Álvaro Díaz Opens Up About His Sayonara Tour, Creating Custom Looks, and His Next Chapter

When you step inside the venue of one of Álvaro Díaz’s Sayonara Tour stops, you can immediately tell the star has had a hand in everything the light touches — from the visuals to the costuming. “You have to be involved in it all. If not, people can tell,” the star tells Teen Vogue over a video call from his native Puerto Rico, just a week after the tour’s finale. “I feel like when people come to my shows, it's a little more than just, ‘Oh yeah, I’m going to sing along.’ It’s more like, ‘This guy made it. Let’s go support him and sing our hearts out.’ My fans go all out. I think they feel some sense of pride. It’s like they got me and I got them type sh*t.”
In honor of his latest studio album of the same name, which received rave reviews from fans and critics alike, including two Latin Grammy Award nominations, Díaz’s Sayonara Tour kicked off in México last summer.

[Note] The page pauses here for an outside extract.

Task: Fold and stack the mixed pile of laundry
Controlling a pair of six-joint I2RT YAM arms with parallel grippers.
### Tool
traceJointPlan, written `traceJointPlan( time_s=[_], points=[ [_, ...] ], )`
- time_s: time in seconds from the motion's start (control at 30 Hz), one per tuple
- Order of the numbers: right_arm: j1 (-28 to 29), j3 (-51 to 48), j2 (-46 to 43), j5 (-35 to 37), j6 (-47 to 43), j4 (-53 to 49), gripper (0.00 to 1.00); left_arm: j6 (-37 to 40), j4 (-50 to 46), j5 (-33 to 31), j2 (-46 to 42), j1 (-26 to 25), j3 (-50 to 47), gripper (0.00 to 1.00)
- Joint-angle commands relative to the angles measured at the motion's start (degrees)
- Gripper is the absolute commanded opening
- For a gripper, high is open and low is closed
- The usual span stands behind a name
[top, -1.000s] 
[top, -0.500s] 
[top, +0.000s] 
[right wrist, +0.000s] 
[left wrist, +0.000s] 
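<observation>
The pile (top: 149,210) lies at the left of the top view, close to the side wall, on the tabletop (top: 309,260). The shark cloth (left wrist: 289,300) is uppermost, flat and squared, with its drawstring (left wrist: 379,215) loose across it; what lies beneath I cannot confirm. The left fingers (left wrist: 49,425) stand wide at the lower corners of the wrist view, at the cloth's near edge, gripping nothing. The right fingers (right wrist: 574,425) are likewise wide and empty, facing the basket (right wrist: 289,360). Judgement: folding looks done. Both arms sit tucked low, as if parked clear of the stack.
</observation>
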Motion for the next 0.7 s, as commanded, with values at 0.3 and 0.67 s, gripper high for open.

The star later took the show on the road across the US before finally arriving in Europe in April of 2025. He culminated the effort with a two-day fiesta in late May that congregated over 30,000 fans at the Coliseo José Miguel Agrelot, the biggest indoor arena in Puerto Rico, known colloquially by locals as “el Choli,” where Bad Bunny will also famously house his DeBÍ TiRAR MáS FOToS residency later this summer.
“The tour was a beautiful frenzy from the very start in Mexico,” Díaz reflects. “With my tours, I’m very much like with my albums. I never stopped tweaking and improving things until the very last stop. I was in Mexico, and I was like, ‘Love this. I want to make it better.’ Same in the US.”
Those tweaks very much included his tour outfits. Throughout the 25+ stops on the tour, not once did Díaz wear the same clothes. “We change it all, even the setlist,” he says with a proud smile. “People leak the setlists, people leak the looks, so we are always striving to have that surprise element. If we play different songs, that creates a sense of anticipation. Same with the clothes. It’s constantly changing, so people are on the lookout. And that way it also makes each show memorable for me, you know? I can pinpoint whether it was in Barcelona or Madrid immediately. If I were to always wear the same things, I’d always be like, 'Wait, where was this?’”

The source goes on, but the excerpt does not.